Page MenuHomePhabricator

Connect Outlink topic model to eventgate
Closed, ResolvedPublic

Description

We have deployed the Outlink topic model to Lift Wing in T287056.

A prime motivation for productionizing this model is to have these topics available for Growth's tools. My understanding is that the ORES articletopic model is connected in via eventgate and the goal is to replace the ORES enwiki model with this language-agnostic model.

This task serves to track the status and details of the support for eventgate for the Outlink topic model. We'll use the event module developed in T301878 to implement it.

Event Timeline

Change 828481 had a related patch set uploaded (by AikoChou; author: AikoChou):

[machinelearning/liftwing/inference-services@main] outlink: add code to send events to EventGate

https://gerrit.wikimedia.org/r/828481

There are some high level points to discuss before proceeding in my opinion. We can definitely use the events.py module but we'd need to figure out first what EventGate schema/stream to use for the events. At the moment we have a schema called mediawiki.revision-score, and two streams following it (definited in mediawiki's config):

We are currently (and temporary) send events from LiftWing to the test stream, but the idea is to create new ones called mediawiki.revision-score-$MODEL in the future. I am not 100% sure what was the scope of the revision-score schema, and if we want to keep going with it in the future. Probably a chat with the Data Engineering and Research teams is needed. I'll help if you want, this is something that we have already discussed (even if briefly) in T301878.

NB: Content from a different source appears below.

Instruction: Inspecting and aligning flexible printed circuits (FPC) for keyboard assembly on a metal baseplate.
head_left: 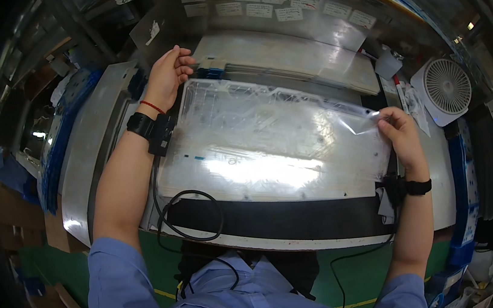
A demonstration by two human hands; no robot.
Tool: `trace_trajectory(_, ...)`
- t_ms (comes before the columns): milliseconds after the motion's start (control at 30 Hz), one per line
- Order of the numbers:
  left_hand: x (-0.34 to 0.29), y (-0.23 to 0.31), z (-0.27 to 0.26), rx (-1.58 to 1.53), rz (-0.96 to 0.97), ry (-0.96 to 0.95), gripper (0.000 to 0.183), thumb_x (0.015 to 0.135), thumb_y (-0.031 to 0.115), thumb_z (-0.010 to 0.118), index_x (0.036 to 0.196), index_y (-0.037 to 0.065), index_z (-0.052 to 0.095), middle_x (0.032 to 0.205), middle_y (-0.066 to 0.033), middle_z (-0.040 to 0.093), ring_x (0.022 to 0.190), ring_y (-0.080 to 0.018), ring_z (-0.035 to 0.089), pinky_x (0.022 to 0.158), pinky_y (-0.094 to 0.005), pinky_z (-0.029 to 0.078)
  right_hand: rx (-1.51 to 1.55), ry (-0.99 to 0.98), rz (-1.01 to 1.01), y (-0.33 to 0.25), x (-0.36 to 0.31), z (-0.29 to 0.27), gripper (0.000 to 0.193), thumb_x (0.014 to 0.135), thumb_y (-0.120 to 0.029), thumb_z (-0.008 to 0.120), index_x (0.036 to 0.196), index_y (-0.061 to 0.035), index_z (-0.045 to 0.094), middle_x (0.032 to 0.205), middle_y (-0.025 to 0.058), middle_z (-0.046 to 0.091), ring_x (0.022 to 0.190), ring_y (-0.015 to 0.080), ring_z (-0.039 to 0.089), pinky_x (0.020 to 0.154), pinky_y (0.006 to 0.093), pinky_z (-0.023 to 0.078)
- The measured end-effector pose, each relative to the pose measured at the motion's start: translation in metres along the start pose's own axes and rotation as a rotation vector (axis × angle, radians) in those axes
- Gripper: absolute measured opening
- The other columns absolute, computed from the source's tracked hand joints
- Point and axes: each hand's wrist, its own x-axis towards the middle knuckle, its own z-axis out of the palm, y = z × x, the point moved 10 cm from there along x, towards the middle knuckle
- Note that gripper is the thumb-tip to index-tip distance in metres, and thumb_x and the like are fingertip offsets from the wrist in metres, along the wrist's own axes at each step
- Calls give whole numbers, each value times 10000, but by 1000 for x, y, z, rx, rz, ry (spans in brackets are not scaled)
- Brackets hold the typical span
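Note:
A thin transparent plastic sheet (pixel 349 123) lies wrinkled over the back part of a flat silvery metal panel (pixel 245 145). My right hand (pixel 401 133) pinches the sheet's right corner between thumb and fingers, at the panel's back right. At the far left corner, my left hand (pixel 171 72) is raised just beyond the sheet's edge. Its fingers are loosely curled and slightly apart, with nothing seen in them. Each wrist wears a black band; a black box-like device (pixel 161 136) is on the left one.
Under the panel's near edge runs a black mat (pixel 266 217). A looped black cable (pixel 220 218) hangs over the table's front left. More metal panels (pixel 284 58) lie behind. A white fan (pixel 445 90) stands at the right, and blue sheets (pixel 69 122) are stacked at the left.

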Motion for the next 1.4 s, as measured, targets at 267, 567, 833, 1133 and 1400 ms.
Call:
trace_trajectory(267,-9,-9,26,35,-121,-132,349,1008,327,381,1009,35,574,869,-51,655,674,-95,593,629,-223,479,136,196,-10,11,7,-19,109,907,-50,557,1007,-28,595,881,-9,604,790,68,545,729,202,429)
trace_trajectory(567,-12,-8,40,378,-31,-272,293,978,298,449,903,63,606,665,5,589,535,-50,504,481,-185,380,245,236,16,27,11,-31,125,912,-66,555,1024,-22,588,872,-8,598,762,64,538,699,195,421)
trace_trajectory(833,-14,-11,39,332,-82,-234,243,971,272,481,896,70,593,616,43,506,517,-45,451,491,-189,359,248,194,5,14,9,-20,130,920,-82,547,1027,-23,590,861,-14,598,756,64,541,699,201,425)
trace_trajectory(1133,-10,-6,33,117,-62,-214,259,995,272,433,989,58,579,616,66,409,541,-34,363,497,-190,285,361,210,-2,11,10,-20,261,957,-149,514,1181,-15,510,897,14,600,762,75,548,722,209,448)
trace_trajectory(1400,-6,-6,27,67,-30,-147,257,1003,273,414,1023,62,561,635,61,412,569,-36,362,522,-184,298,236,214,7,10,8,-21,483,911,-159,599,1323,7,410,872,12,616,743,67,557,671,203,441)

The schema of mediawiki.revision-score that ORES uses is as follows:

{
    "awesomeness": {
        "model_name": "awesomeness",
        "model_version": "1.0.1",
        "prediction": ["yes", "mostly"],
        "probability": {
            "yes": 0.99,
            "mostly": 0.90,
            "hardly": 0.01
        }
}

The schema is used for all revscoring-based models (articlequality, damaging, goodfaith, articletopic, etc). In the future, revscoring-based models on Lift Wing will send events to its own stream named mediawiki.revision-score-$MODEL, but the schema will remain the same.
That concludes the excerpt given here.